Duminuco Andrea, Nardo Antonella, Giuffrida Gaetano, Leotta Salvatore, Markovic Uros, Giallongo Cesarina, Tibullo Daniele, Romano Alessandra, Di Raimondo Francesco, Palumbo Giuseppe A
Hematology Unit with BMT, A.O.U. Policlinico "G. Rodolico-San Marco", Via S. Sofia 78, 95123 Catania, Italy.
Dipartimento di Scienze Mediche, Chirurgiche e Tecnologie Avanzate "G.F. Ingrassia", University of Catania, 95123 Catania, Italy.
J Clin Med. 2023 Mar 11;12(6):2188. doi: 10.3390/jcm12062188.
Among the myeloproliferative diseases, myelofibrosis is a widely heterogeneous entity characterized by a highly variable prognosis. In this context, several prognostic models have been proposed to categorize these patients appropriately. Identifying who deserves more invasive treatments, such as bone marrow transplantation, is a critical clinical need.
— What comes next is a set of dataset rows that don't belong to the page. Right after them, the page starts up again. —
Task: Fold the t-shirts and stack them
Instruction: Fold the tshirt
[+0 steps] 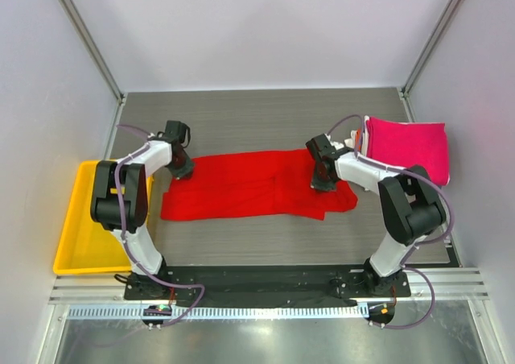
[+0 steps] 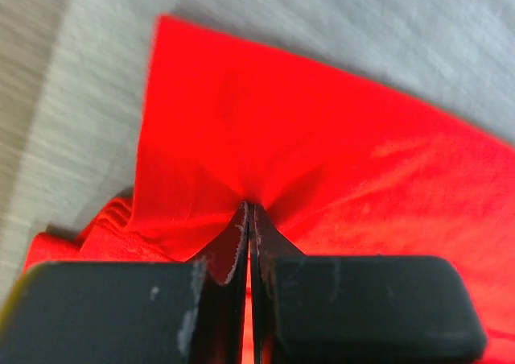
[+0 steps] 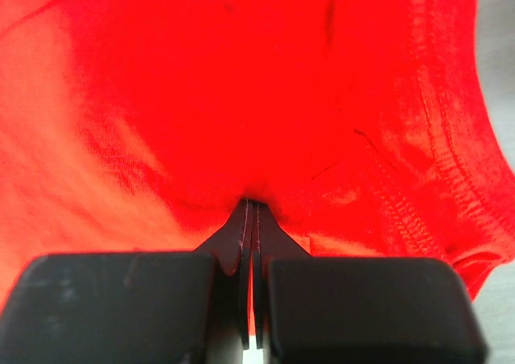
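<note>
The left hand (image 2: 248,207) was pinched tight on a tuck of the red t-shirt (image 1: 249,185) near its far left corner. The right hand (image 3: 248,203) clamped cloth the same way beside a stitched hem at the right end. Holding both ends probably served to carry one edge over in a fold. The shirt lay spread across the bench (image 1: 265,114), near the folded magenta-pink t-shirt (image 1: 406,142), presumably the stack.

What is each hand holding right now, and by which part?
Both pinch the red t-shirt: left hand near its far left corner, right hand near its right end.
</note>
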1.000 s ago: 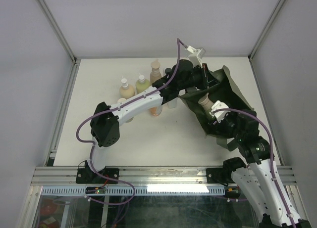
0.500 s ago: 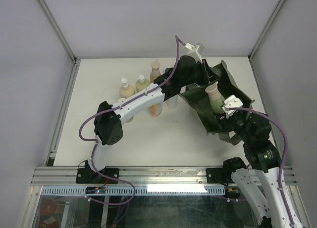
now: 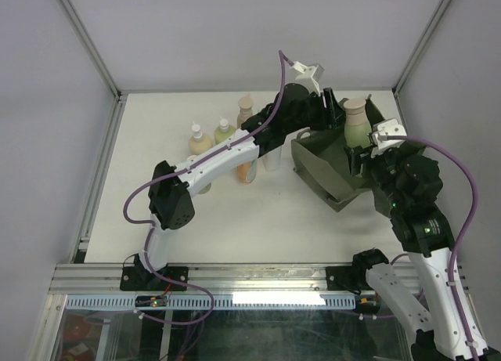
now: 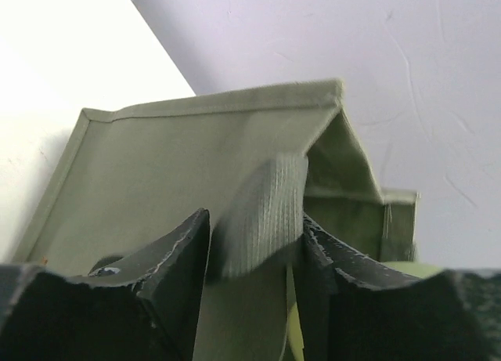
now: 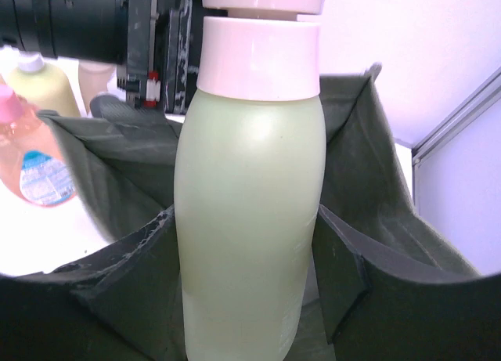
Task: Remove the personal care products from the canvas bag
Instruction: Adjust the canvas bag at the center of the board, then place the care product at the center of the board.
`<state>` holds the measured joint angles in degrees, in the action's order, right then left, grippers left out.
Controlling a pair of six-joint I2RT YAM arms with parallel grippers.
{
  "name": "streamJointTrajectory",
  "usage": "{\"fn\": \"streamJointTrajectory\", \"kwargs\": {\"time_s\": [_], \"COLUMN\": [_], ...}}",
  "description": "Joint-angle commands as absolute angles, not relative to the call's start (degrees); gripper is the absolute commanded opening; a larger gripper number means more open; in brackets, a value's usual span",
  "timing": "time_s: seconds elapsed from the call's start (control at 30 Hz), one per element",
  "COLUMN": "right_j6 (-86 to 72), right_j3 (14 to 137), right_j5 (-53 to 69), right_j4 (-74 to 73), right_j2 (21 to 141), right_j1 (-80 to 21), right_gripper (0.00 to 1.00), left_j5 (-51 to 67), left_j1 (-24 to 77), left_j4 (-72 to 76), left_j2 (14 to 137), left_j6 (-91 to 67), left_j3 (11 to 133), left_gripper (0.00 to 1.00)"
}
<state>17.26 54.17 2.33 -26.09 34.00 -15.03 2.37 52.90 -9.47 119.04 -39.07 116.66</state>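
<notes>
Pale green bottle (image 5: 250, 165) pinched upright above the canvas bag (image 3: 329, 173).

The right fingers (image 5: 156, 267) press on both sides of the bottle's lower body. Its pale pink cap points up, and its base sits level with the bag's open rim at the far right of the desk (image 3: 156, 212). The left fingers (image 4: 176, 275) stand apart at the bag's far edge with the strap handle (image 4: 262, 196) between them, touching both. Whether they squeeze it cannot be told. Other bottles (image 3: 200, 140) stand on the desk, left of the bag.
</notes>
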Motion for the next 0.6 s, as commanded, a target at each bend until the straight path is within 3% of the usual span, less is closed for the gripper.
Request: {"fn": "streamJointTrajectory", "kwargs": {"time_s": [0.0, 0.17, 0.27, 0.47, 0.57], "right_j6": [15.4, 15.6, 15.8, 16.7, 16.7], "right_j3": [62.7, 63.8, 64.6, 69.5, 72.8], "right_j5": [0.0, 0.7, 1.9, 7.3, 10.9], "right_j4": [-13.3, -12.6, -11.5, -9.1, -8.6], "right_j2": [33.8, 35.0, 36.3, 41.3, 44.2], "right_j1": [-14.9, -15.0, -15.0, -15.0, -14.9], "right_gripper": [0.00, 0.00, 0.00, 0.00, 0.00], "left_j5": [0.9, 2.4, 4.3, 3.1, 2.0], "left_j1": [53.0, 52.1, 52.0, 51.2, 49.7], "left_j4": [-10.0, -10.8, -11.5, -16.2, -18.5], "left_j2": [117.6, 115.8, 114.1, 108.5, 104.9], "left_j6": [-33.4, -30.8, -28.7, -22.3, -19.8], "left_j3": [121.3, 122.6, 123.0, 121.6, 119.3], "left_gripper": [0.52, 0.62, 0.81, 0.87, 0.96]}}
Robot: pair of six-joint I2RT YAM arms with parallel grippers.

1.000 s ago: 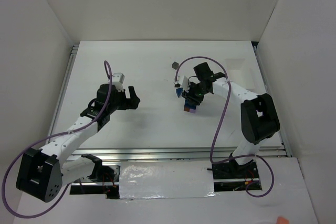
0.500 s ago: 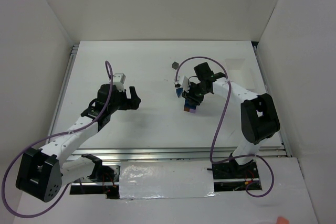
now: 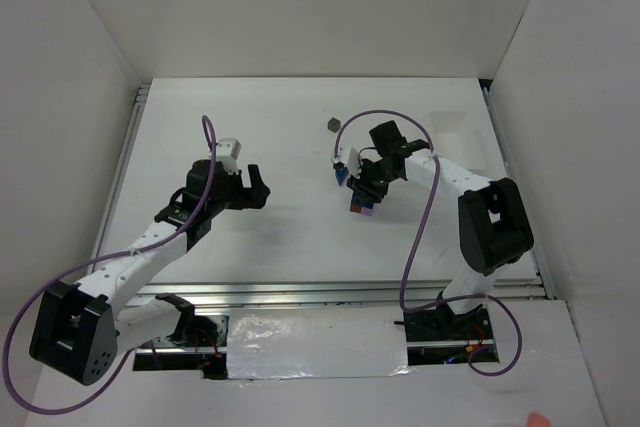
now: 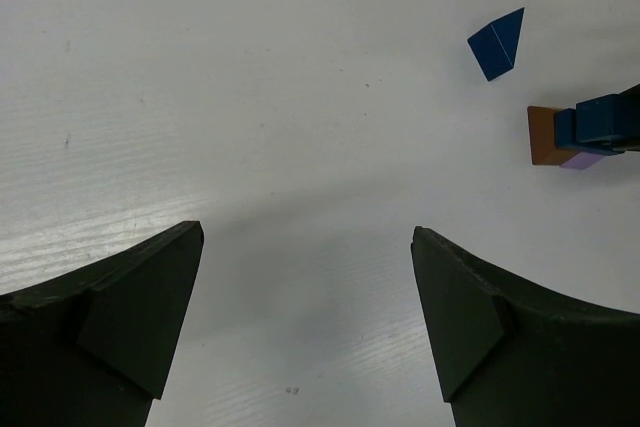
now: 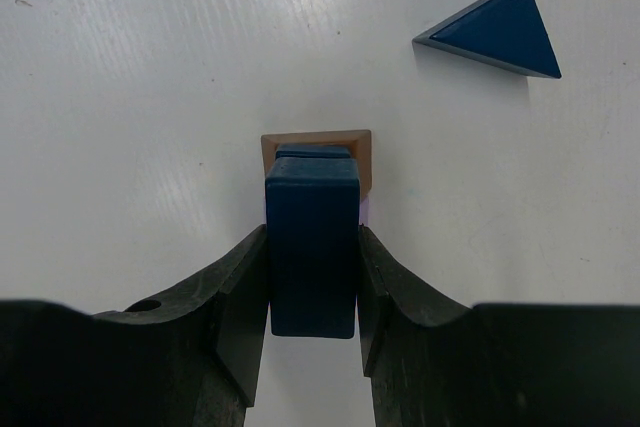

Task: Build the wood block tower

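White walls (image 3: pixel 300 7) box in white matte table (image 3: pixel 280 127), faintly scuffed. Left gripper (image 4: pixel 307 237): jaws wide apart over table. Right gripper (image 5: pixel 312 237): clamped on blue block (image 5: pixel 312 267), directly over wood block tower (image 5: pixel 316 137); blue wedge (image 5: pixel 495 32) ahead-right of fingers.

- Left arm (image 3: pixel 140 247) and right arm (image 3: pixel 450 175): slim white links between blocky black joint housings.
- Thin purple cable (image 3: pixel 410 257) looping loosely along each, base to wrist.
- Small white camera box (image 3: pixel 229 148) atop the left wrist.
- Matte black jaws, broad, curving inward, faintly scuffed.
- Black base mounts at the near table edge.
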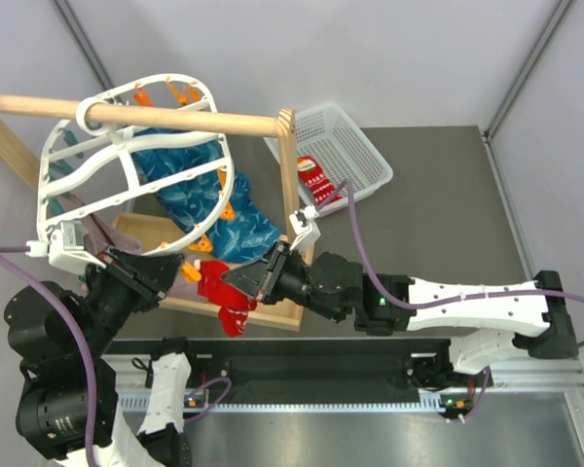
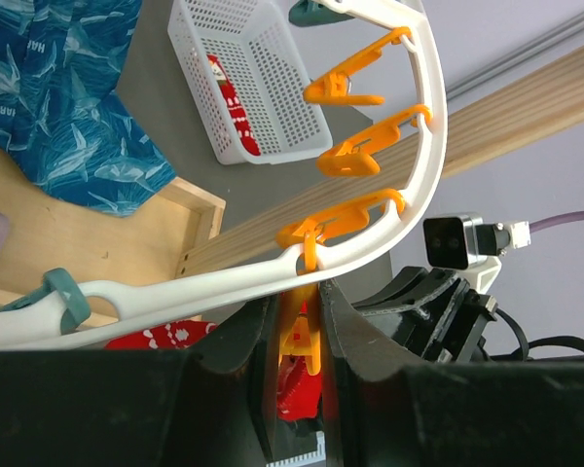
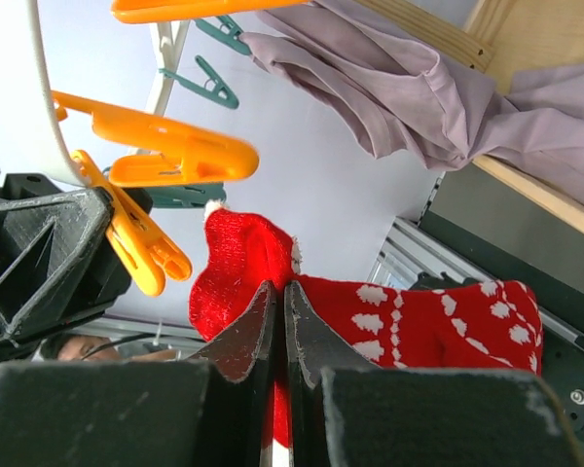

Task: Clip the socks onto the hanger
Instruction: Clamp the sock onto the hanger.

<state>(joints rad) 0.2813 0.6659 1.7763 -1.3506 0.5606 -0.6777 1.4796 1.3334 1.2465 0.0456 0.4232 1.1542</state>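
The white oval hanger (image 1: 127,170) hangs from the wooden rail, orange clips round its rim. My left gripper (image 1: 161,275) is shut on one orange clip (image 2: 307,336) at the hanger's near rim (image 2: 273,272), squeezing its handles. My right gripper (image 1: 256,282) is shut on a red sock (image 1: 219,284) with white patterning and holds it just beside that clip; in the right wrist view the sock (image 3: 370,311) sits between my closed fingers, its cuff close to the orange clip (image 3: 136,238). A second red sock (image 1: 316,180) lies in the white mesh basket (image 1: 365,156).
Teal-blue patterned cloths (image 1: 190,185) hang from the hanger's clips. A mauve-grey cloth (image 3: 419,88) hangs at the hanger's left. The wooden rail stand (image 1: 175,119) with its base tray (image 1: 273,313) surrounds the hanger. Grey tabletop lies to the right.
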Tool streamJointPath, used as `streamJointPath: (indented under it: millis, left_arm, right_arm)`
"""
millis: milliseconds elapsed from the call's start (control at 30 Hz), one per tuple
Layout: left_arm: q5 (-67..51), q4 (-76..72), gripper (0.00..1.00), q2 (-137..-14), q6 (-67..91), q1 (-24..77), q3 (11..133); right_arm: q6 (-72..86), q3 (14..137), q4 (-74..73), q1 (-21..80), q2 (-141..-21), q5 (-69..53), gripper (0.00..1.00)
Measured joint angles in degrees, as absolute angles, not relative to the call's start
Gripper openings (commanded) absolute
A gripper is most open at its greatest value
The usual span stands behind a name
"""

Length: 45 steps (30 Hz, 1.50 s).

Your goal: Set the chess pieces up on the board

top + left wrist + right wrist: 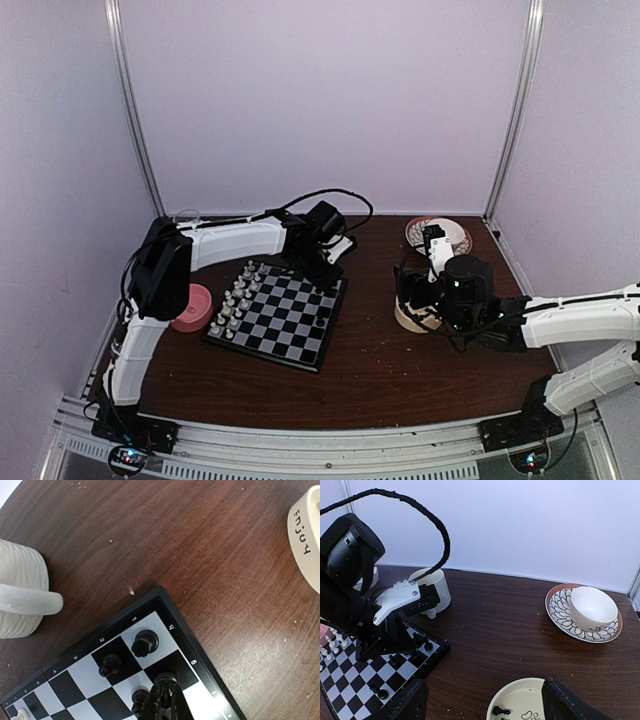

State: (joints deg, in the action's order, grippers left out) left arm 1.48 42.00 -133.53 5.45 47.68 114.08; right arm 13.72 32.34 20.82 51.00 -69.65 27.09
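You are looking at a board [278, 315] showing black and pale grey checks inside a thin black rim. It is carrying white chess pieces [235, 300] and black chess pieces [145, 642]. The tabletop [400, 370] is showing dark brown wood grain. You are also seeing a pink bowl [192, 308], a ribbed white mug [20, 595], a plate [559, 611] wearing black-and-white petal shapes within a brown rim, and a cream dish [306, 540] bearing black lettering. The left claw [165, 682] is showing black.

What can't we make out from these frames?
- Left wrist view: the left gripper is cut off by the bottom edge. It is shut, but whether it holds anything is unclear.
- Right wrist view: the bowl is cropped by the bottom edge, so its contents can't be counted. In the top view the right arm mostly covers it.
- Top view: the chess pieces are too small to identify.
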Motion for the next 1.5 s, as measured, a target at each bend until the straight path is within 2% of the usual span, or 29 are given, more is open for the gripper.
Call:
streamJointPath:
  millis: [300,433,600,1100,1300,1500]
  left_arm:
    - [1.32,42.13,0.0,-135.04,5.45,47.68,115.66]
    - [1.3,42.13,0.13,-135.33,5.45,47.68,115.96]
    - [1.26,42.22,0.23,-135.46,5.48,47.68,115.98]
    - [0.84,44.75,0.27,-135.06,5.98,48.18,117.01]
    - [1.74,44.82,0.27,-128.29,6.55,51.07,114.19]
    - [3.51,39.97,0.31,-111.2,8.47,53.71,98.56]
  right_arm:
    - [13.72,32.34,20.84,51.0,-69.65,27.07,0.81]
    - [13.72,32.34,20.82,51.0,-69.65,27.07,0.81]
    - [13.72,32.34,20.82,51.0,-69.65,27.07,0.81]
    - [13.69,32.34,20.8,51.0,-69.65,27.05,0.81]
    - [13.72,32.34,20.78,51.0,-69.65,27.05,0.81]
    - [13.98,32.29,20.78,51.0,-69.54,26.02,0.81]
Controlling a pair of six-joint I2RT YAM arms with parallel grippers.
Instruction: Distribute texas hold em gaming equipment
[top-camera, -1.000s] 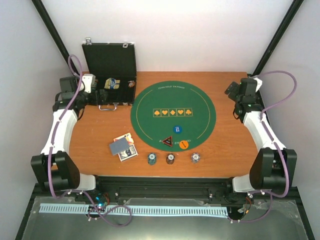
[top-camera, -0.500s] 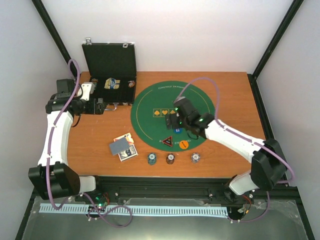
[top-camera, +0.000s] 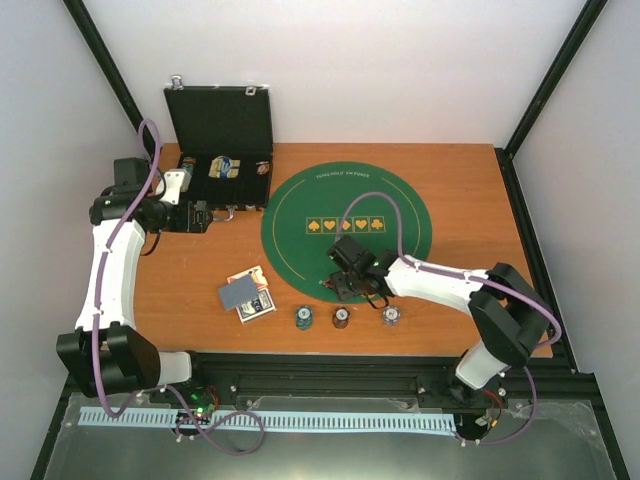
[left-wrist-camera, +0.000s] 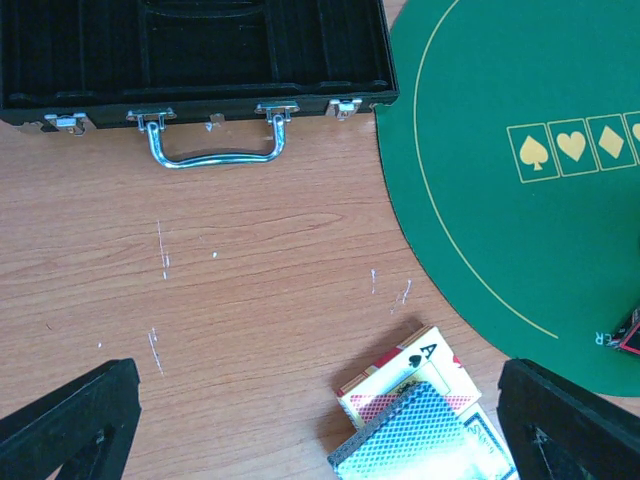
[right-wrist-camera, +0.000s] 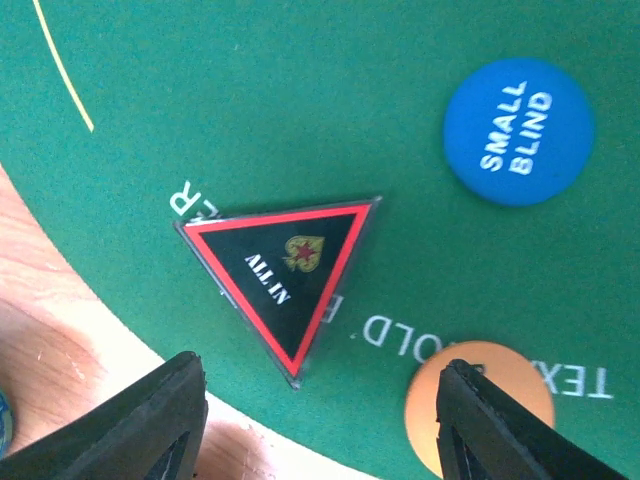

Age, complete blood count (above all, hemoglobin value), constitutional symptoms, driver mutations, and blast cells have always represented the milestones of the leading models still used worldwide (IPSS, DIPSS, MYSEC-PM). Recently, the advent of new diagnostic techniques (among all, next-generation sequencing) and the extensive use of JAK inhibitor drugs have allowed the development and validation of new models (MIPSS-70 and version 2.0, GIPSS, RR6), which are continuously updated. Finally, the new frontier of artificial intelligence promises to build models capable of drawing an overall survival perspective for each patient. This review aims to collect and summarize the existing standard prognostic models in myelofibrosis and examine the setting where each of these finds its best application.
在骨髓增殖性疾病中,骨髓纤维化是一种广泛异质性的疾病,其预后差异很大。在此背景下,已经提出了几种预后模型来对这些患者进行恰当分类。确定哪些患者值得接受更具侵入性的治疗,如骨髓移植,是一项关键的临床需求。年龄、全血细胞计数(尤其是血红蛋白值)、全身症状、驱动基因突变和原始细胞一直是全球仍在使用的主要模型(IPSS、DIPSS、MYSEC-PM)的关键指标。最近,新诊断技术(尤其是下一代测序)的出现以及JAK抑制剂药物的广泛使用,使得新模型(MIPSS-70及其2.0版本、GIPSS、RR6)得以开发和验证,并且这些模型在不断更新。最后,人工智能的新前沿有望构建能够为每位患者描绘总体生存前景的模型。本综述旨在收集和总结骨髓纤维化中现有的标准预后模型,并审视每种模型的最佳应用场景。